Center for Culture and the Mind (CULTMIND), Department of English, Germanic and Romance Studies (ENGEROM), University of Copenhagen, Emil Holms Kanal 6, 2300, Copenhagen, Denmark.
Universidad Diego Portales, Santiago, Chile.
Cult Med Psychiatry. 2024 Sep;48(3):526-546. doi: 10.1007/s11013-024-09858-4. Epub 2024 May 24.
The arrival of Afro-descendant migrants, mainly from Haiti and the Dominican Republic, has led to the emergence of new discourses on migration, multiculturalism, and mental health in health services in Chile since 2010. In this article, I explore how mental health institutions, experts, and practitioners have taken a cultural turn in working with migrant communities in this new multicultural scenario.
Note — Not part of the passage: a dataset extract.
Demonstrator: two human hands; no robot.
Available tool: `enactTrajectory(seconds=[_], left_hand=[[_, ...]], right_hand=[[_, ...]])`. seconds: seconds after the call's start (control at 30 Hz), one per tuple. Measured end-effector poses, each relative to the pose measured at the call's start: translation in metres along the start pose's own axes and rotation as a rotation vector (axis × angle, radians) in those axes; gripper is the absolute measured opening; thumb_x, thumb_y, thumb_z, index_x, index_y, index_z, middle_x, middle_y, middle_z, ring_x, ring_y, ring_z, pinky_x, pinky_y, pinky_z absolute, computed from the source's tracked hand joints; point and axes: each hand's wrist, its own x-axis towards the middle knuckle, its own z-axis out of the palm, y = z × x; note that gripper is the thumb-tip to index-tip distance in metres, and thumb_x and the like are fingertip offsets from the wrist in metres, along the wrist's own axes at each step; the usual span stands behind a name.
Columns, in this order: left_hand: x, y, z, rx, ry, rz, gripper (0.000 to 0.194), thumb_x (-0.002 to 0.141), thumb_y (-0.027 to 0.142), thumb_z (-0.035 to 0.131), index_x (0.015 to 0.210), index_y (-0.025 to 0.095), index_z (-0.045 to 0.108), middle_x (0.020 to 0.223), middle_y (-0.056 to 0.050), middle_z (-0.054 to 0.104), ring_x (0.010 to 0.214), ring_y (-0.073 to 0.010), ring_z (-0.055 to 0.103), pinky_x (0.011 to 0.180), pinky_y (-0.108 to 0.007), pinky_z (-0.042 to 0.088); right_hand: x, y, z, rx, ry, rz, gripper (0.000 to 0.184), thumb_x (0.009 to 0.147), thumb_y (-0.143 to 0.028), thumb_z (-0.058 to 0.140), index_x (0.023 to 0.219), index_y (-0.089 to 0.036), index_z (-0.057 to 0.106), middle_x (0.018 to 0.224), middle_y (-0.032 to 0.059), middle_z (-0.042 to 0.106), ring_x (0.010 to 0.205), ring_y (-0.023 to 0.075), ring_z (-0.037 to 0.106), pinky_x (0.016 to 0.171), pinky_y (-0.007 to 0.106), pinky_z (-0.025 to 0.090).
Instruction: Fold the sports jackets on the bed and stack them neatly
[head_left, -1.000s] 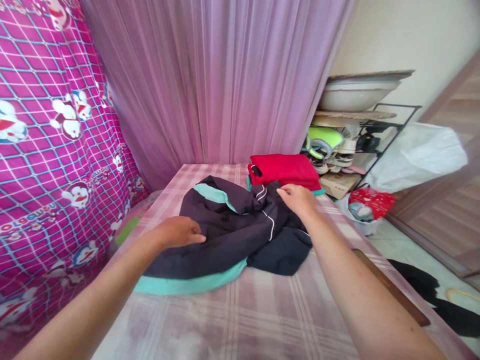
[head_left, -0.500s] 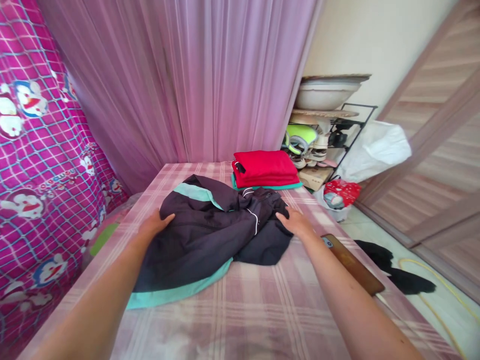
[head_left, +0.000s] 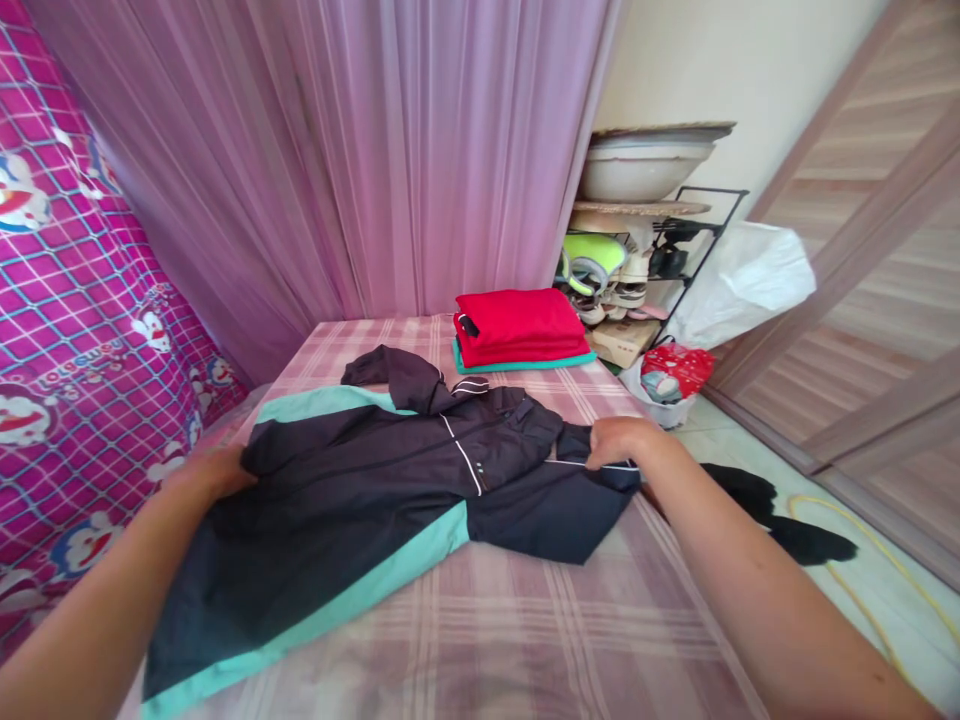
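Observation:
A dark short-sleeved shirt (head_left: 345, 500) with mint side panels and thin white piping lies spread across the checked tablecloth (head_left: 525, 640). My left hand (head_left: 217, 475) is closed on its edge at the left, with the fingertips partly hidden by the fabric. At the other end, my right hand (head_left: 619, 440) pinches dark cloth near the collar and sleeve. The shirt's middle is fairly flat, while the far sleeve and collar area stay bunched.
Folded red clothes (head_left: 521, 325) rest on a mint piece at the table's far end. A purple curtain (head_left: 442, 150) hangs behind. To the right are a shoe rack (head_left: 686, 285), a white bag (head_left: 742, 285) and dark items (head_left: 810, 535) on the floor.
Both hands have moved apart, stretching the shirt out wider and flatter; its left end now reaches nearer the front. The phone at the right edge is now hidden behind my right arm.

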Motion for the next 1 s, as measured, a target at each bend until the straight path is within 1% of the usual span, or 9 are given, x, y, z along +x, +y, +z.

Based on a multisited ethnography conducted over 14 months in a neighbourhood of northern Santiago, I focus on the Migrant Program-a primary health care initiative implemented since 2013. I argue that health practitioners have tended to redefine cultural approaches in structural terms focusing mainly on class aspects such poverty, social stratification, and socioeconomic inequalities. I affirm that this structural-based approach finds its historical roots in a political and ideological context that provided the conditions for the development of community psychiatry experiences during the 1960s and 1970s, as well as in multicultural and gender policies promoted by the state since the 1990s. This case reveals how health institutions and practitioners have recently engaged in debates on migration and intersectionality from a structural approach in Chile.
自 2010 年以来,非洲裔移民(主要来自海地和多米尼加共和国)的到来,促使智利的医疗服务部门出现了关于移民、多元文化主义和心理健康的新论述。在本文中,我探讨了在这种新的多元文化背景下,心理健康机构、专家和从业者如何在与移民社区合作时采取文化转向。基于在圣地亚哥北部一个街区进行的为期 14 个月的多点民族志研究,我重点关注自 2013 年以来实施的移民计划——一项初级卫生保健倡议。我认为,卫生从业者倾向于从结构上重新定义文化方法,主要关注贫困、社会分层和社会经济不平等等阶级方面。我断言,这种基于结构的方法在历史上可以追溯到一个政治和意识形态背景,为 20 世纪 60 年代和 70 年代的社区精神病学经验以及 20 世纪 90 年代以来国家推行的多元文化和性别政策提供了条件。这个案例揭示了智利的医疗机构和从业者如何从结构的角度来参与关于移民和交叉性的辩论。